- Lorenzo Location within Illinois Lorenzo Location within the United States
- Coordinates: 41°20′49″N 88°13′19″W﻿ / ﻿41.34694°N 88.22194°W
- Country: United States
- State: Illinois
- County: Will
- Township: Wilmington

Area
- • Total: 0.31 sq mi (0.80 km^{2})
- • Land: 0.31 sq mi (0.80 km^{2})
- • Water: 0 sq mi (0.00 km^{2})
- Elevation: 532 ft (162 m)

Population (2020)
- • Total: 26
- • Density: 84.0/sq mi (32.45/km^{2})
- Time zone: UTC-6 (Central (CST))
- • Summer (DST): UTC-5 (CDT)
- ZIP Code: 60481 (Wilmington)
- Area codes: 815, 779
- FIPS code: 17-44784
- GNIS feature ID: 2806522

= Lorenzo, Illinois =

Lorenzo is an unincorporated community and census-designated place (CDP) in Will County, Illinois, United States. It is in the southwest part of the county, in the valley of the Kankakee River. Interstate 55 passes 1 mi to the east, and the city of Wilmington is 6 mi to the southeast.

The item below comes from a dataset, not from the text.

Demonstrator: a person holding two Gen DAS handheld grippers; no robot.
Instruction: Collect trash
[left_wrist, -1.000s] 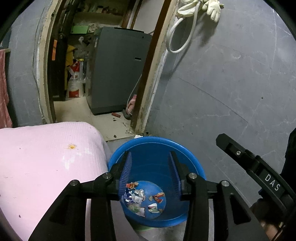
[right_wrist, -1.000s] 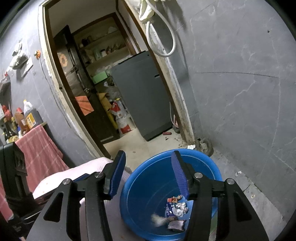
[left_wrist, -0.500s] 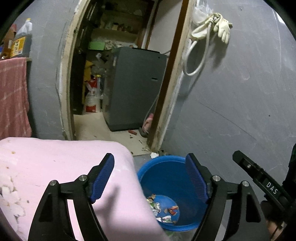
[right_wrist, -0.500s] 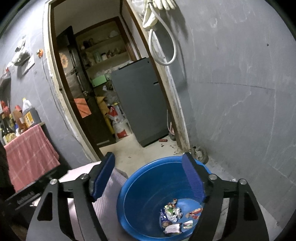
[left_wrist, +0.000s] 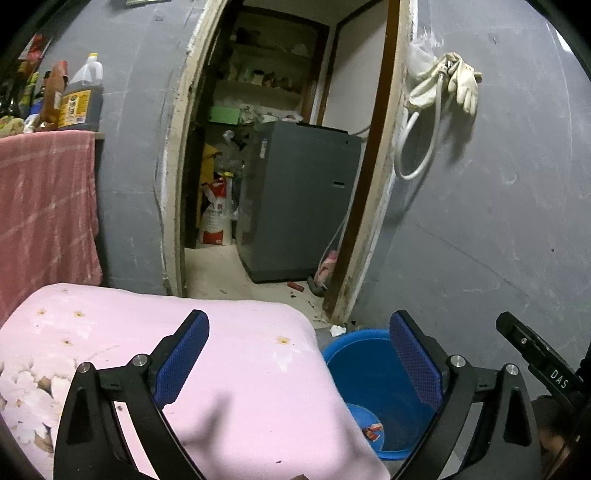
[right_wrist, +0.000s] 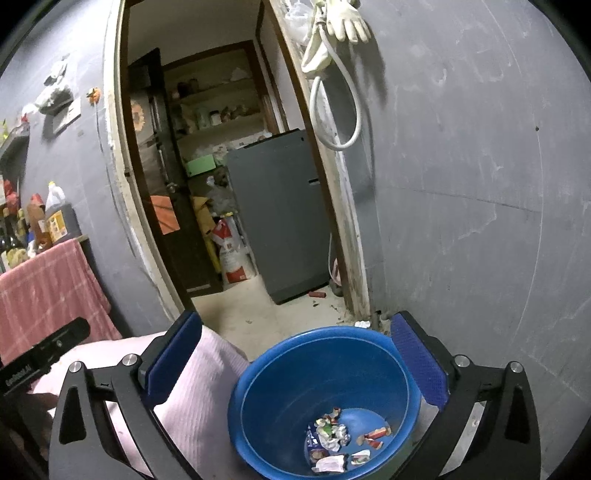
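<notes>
A blue plastic bucket (right_wrist: 288, 362) stands on the floor by the grey wall, next to a pink cloth-covered surface (left_wrist: 229, 332). Several crumpled wrappers (right_wrist: 332, 435) lie on its bottom. My right gripper (right_wrist: 295, 363) is wide open and empty above the bucket's mouth. My left gripper (left_wrist: 299, 363) is wide open and empty, over the pink surface's right edge, with the bucket (left_wrist: 373, 373) partly hidden behind that edge. A wrapper (left_wrist: 371, 431) shows in the bucket there. The right gripper's body shows at the right of the left wrist view (left_wrist: 535, 354).
An open doorway (left_wrist: 280, 184) leads to a room with a grey appliance (left_wrist: 299, 199) and sacks. A hose and gloves (left_wrist: 443, 85) hang on the wall. A red cloth (left_wrist: 44, 206) with bottles (left_wrist: 79, 99) above stands at the left.
Both grippers have opened wider and drawn up and back from the bucket. The left one has swung left, over the pink surface. A piece that was falling now lies in the bucket.
</notes>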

Lorenzo was first listed as a CDP prior to the 2020 census. As of the 2020 census, Lorenzo had a population of 26.

==Demographics==

Lorenzo first appeared as a census designated place in the 2020 U.S. census.

Historical population
| Census | Pop. | Note | %± |
| 2020 | 26 |  | — |
U.S. Decennial Census

===2020 census===

Lorenzo CDP, Illinois – Racial and ethnic composition Note: the US Census treats Hispanic/Latino as an ethnic category. This table excludes Latinos from the racial categories and assigns them to a separate category. Hispanics/Latinos may be of any race.
| Race / Ethnicity (NH = Non-Hispanic) | Pop 2020 | % 2020 |
|---|---|---|
| White alone (NH) | 25 | 96.15% |
| Black or African American alone (NH) | 0 | 0.00% |
| Native American or Alaska Native alone (NH) | 0 | 0.00% |
| Asian alone (NH) | 0 | 0.00% |
| Native Hawaiian or Pacific Islander alone (NH) | 0 | 0.00% |
| Other race alone (NH) | 1 | 3.85% |
| Mixed race or Multiracial (NH) | 0 | 0.00% |
| Hispanic or Latino (any race) | 0 | 0.00% |
| Total | 26 | 100.00% |

==Education==
It is in the Wilmington Community Unit School District 209U.